— Action item —
Set down every line below, word for word.

— Information supplied —
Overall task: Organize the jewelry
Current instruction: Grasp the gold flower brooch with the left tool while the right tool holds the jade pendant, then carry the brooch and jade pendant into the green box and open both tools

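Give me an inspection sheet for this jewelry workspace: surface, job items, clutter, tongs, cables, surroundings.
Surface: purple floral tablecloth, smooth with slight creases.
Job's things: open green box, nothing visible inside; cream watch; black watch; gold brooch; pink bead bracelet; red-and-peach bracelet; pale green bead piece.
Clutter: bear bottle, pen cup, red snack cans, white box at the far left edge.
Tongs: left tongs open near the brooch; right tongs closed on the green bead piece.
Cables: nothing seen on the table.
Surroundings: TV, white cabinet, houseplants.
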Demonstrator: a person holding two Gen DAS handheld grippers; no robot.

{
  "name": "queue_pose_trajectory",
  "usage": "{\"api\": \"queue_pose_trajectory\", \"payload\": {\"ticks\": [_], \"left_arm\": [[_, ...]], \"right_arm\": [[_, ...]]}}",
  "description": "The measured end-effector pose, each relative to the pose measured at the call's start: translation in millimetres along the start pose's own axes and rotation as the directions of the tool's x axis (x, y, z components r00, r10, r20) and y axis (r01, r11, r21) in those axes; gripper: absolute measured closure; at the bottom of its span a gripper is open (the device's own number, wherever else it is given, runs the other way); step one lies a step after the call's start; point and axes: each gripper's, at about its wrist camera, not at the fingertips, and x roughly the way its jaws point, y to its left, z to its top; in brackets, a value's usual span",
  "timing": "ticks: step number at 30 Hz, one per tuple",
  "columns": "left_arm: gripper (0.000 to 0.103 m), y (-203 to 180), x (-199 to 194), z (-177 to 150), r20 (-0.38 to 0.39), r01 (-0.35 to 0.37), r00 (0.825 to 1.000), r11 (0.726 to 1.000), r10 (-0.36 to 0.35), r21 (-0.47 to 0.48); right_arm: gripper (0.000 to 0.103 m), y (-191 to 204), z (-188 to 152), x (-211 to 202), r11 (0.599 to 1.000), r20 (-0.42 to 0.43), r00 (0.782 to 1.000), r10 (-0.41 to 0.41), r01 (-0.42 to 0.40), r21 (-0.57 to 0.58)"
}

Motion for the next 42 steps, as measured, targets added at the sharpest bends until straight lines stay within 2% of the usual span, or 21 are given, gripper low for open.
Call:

— Answer area —
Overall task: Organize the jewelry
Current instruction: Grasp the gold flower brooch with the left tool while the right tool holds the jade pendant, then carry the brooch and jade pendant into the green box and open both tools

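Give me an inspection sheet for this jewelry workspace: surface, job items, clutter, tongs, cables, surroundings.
Surface: purple floral tablecloth, smooth with slight creases.
Job's things: open green box, nothing visible inside; cream watch; black watch; gold brooch; pink bead bracelet; red-and-peach bracelet; pale green bead piece.
Clutter: bear bottle, pen cup, red snack cans, white box at the far left edge.
Tongs: left tongs open near the brooch; right tongs closed on the green bead piece.
Cables: nothing seen on the table.
Surroundings: TV, white cabinet, houseplants.
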Demonstrator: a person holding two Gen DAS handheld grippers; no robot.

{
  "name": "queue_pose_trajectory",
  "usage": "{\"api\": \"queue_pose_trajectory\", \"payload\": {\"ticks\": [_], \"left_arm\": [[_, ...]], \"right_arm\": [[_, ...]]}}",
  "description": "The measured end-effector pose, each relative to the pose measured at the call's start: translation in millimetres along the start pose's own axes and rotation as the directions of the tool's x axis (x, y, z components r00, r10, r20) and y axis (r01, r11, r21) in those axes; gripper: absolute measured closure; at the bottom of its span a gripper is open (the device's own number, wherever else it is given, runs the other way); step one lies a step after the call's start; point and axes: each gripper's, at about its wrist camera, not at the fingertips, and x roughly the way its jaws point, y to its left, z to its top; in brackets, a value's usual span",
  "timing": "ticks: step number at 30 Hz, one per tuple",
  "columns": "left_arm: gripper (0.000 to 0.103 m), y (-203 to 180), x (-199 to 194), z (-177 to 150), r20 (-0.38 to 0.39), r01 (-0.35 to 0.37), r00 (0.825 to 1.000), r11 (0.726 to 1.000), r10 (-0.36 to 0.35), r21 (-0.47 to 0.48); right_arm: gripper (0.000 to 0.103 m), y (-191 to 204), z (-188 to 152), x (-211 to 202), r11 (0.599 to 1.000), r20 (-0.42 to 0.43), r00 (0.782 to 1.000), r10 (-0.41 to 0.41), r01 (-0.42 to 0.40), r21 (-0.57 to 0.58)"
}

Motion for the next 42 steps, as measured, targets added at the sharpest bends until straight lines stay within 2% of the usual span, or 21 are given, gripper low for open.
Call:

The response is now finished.